Friday, March 24, 2006

Cross With Crossword

It looks like one isn't the only person peeved at the choice of books at Crossword. Although the reasons in this case are totally different.

According to this Reuters report, the bookshop's Calcutta branch withdrew History of the World: Earliest Times to the Present Day by John Whitney Hall because it contained a black-and-white sketch of the Prophet Mohammed on page 171.

Earlier, the local administration bought a consignment from Crossword to distribute to school libraries. But the West Bengal government stopped further distribution after protests by Muslim groups, and intends removing it altogether.

Quick to jump onto the bandwagon, Hasan Ahmed Imran, general secretary of the Muslim Council of Bengal said, according to the report: "The sketch is in extremely bad taste and is blasphemous. The book should be immediately withdrawn from everywhere in the world and the guilty people must apologise."

(Link courtesy Sunstruck.)

American English, August

Given all the worldwide buzz about Indians Who Write In English, it came as a surprise to learn that Upamanyu Chatterjee's English, August has never been published in the US. Well, the exemplary publishing arm of the New York Review of Books has decided to rectify this with an edition that's to be released this spring. Better late than never, one supposes. A blurb by Gary Shtyengart (author of the loopy, addictive The Russian Debutante's Handbook) says: "Comparing Upamanyu Chatterjee with any other comic novelist is like comparing a big fat cigar with a menthol cigarette." Pity you can't say that about Chatterjee's later work, especially the overrated Weight Loss.

Brown In Black And White

"All my novels are set in 24 hours...all of my novels use the concept of a simple hero pulled out of his familiar world...I intend to make Robert Langdon my primary character for years to come."

Slate magazine unearths Dan Brown's writing secrets.
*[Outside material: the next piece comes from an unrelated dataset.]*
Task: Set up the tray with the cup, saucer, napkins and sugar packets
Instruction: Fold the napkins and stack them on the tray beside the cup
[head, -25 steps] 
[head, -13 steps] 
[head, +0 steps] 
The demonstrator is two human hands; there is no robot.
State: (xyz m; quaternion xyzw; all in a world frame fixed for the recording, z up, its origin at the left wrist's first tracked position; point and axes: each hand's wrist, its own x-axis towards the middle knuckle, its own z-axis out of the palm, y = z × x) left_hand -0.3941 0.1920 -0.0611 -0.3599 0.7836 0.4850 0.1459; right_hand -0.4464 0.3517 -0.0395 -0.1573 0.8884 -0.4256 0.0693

The article goes on:

"Brown's writing day begins at 4 a.m. He writes seven days a week. He keeps an hourglass on his desk and, on the hour, puts aside his manuscript to perform push-ups, sit-ups, and stretches. He does not like to write in the margins of books, but his wife doesn't feel that way. He is invariably delighted by anagrams."

Delighted by anagrams, eh? Here are a few he may like.
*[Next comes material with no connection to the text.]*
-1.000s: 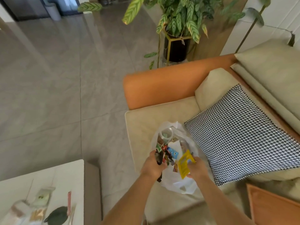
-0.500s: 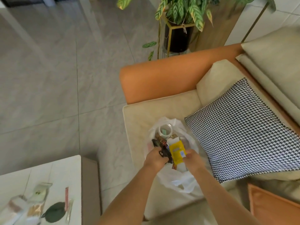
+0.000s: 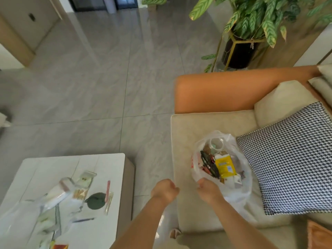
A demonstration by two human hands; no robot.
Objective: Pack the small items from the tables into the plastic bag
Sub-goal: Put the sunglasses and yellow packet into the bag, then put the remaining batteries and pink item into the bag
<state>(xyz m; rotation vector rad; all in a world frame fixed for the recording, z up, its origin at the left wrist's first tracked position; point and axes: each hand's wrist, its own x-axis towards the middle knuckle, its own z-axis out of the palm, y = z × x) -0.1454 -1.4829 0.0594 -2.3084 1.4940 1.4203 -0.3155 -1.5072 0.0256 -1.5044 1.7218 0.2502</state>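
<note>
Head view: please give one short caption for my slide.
Right hand grips the plastic bag of small items on the sofa; left hand curled empty.

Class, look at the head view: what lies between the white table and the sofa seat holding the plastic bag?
Only bare grey floor tile separates the white table from the sofa seat; the left hand hovers above that gap.

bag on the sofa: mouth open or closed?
Open. The plastic bag gapes upward, yellow packet and other items visible inside; right hand grips its rim.
</note>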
Dan Brown = Brand Now. Or even: Warn Bond.

And The DaVinci Code? Vain Coded Ethic. Or even: A Hectic Odd Vein.

Maximum Pirates

"The greatest thrill for me, besides winning this award, was finding the chhokras at Haji Ali offering to sell me a pirated copy of my own book for hundred rupees!...Seeing that, I knew I’d made it — that Bombay had truly accepted this book.”
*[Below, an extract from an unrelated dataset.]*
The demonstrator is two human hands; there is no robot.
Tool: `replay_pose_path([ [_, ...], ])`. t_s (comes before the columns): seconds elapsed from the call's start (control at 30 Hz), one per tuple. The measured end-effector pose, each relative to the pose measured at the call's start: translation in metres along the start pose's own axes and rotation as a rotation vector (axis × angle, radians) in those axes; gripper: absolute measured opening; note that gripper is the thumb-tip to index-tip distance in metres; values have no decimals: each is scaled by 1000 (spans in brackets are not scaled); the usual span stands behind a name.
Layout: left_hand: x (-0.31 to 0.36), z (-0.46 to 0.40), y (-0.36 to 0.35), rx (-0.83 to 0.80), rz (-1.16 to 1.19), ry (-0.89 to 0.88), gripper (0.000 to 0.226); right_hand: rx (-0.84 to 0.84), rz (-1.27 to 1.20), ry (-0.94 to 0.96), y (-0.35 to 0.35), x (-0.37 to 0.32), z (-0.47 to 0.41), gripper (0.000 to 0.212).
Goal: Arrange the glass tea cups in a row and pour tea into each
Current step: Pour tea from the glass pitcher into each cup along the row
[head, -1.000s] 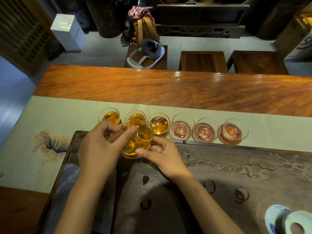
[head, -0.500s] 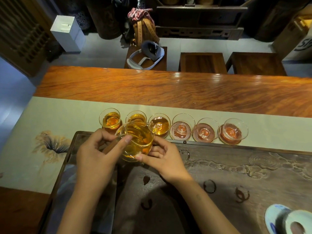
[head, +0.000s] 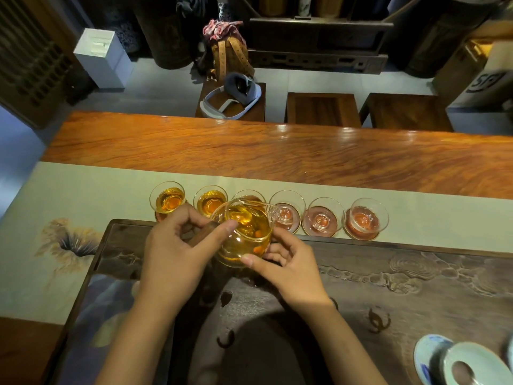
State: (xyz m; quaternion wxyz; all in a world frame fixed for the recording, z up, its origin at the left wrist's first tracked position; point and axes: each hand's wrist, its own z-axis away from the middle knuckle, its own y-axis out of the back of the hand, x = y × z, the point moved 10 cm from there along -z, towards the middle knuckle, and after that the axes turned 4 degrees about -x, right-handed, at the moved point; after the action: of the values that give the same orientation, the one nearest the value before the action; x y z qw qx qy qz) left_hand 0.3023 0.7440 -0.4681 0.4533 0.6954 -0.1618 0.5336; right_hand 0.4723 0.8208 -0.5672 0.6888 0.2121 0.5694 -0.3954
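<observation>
A long wooden table fills the room in front of the person, with a pale cloth runner laid along it and a dark carved tea tray at its near edge. At five o'clock on the tray sits a pale blue lidded bowl.

Just beyond the tray's far rim, at twelve o'clock from the hands, six glass tea cups stand in a straight row on the runner, so the arranging looks done. The two leftmost cups hold amber tea. The third cup is mostly hidden behind the pitcher, and I cannot tell its level. The three cups to the right look empty, their reddish coasters showing through.

The glass pitcher, still well filled with tea, hangs above the third cup, its spout aimed toward three o'clock at the fourth. The left hand grips its wooden handle, the forefinger against the glass. The right hand steadies the pitcher's lower side with curled fingers.

By my reckoning, roughly half the pouring remains.
</observation>
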Motion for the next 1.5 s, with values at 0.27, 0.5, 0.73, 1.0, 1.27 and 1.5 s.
replay_pose_path([
  [0.27, 5, -4, -13, -16, -15, 6, 45, 20, -40, 2, 9, 5, -2, 57],
  [0.5, 5, -5, -19, -48, -31, -9, 41, 10, -50, -6, 11, 9, -3, 61],
  [0.73, 3, -7, -21, -49, -19, 5, 43, 2, -75, -18, 12, 12, -5, 58],
  [1.0, 2, -13, -20, -41, -47, 57, 48, -19, -109, -31, 9, 12, -6, 50],
  [1.27, 7, -17, -23, -40, -92, 63, 49, -13, -180, -51, 10, 13, -6, 50],
  [1.5, 13, -20, -27, -53, -144, 62, 50, -18, -204, -53, 12, 11, -6, 47],
])
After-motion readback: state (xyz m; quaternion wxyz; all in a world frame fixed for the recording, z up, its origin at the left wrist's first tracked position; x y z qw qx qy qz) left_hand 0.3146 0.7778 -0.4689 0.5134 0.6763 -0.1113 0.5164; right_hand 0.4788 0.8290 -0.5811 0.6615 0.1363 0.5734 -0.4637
- Suketu Mehta, on winning the Crossword Book Award for Maximum City in the English non-fiction category.

Thursday, March 23, 2006

Ramblings On Style

Have just completed Jon McGregor's If Nobody Speaks Of Remarkable Things, and found it, well, remarkable. It's almost a prose poem masquerading as a novel -- but with the requisite care being given to characterisation and plot. McGregor makes use of repetition, alliteration and cadence to create a prose style that's hypnotic and utterly distinctive. Which got one thinking: one of the problems with most Indian writers in English today is lack of style. There's a lot to be said for an unadorned, simple manner of expression, yes, but the great danger is that this too often slips into blandness. If one recalls right, it was V.S. Naipaul who said once that prose ought to be like a clear pane of glass, not getting in the way of the places and people it describes. Certainly, one sees the merit of this, and the skill required for it -- but at the end of the day, a distinctive voice is what one remembers and values in an author. Think of Dickens. Of Austen. Of Sterne. How can one not be enraptured by the way language is used by writers such as Nabokov and Banville? Those are the stained-glass masterpieces that remain in memory. .

Eyestrain

The number of unread books in one's possession is in inverse proportion to the amount of shelf space. And now, the New York Observer alerts one to some irresistible new titles to be published in summer-- one is particularly looking forward to David Mitchell's Black Swan Green, Gay Talese's memoir, A Writer's Life, and, of course, John Updike's Terrorist and Philip Roth's Everyman. 'Wear the old coat, buy the new book', as the bookmark says.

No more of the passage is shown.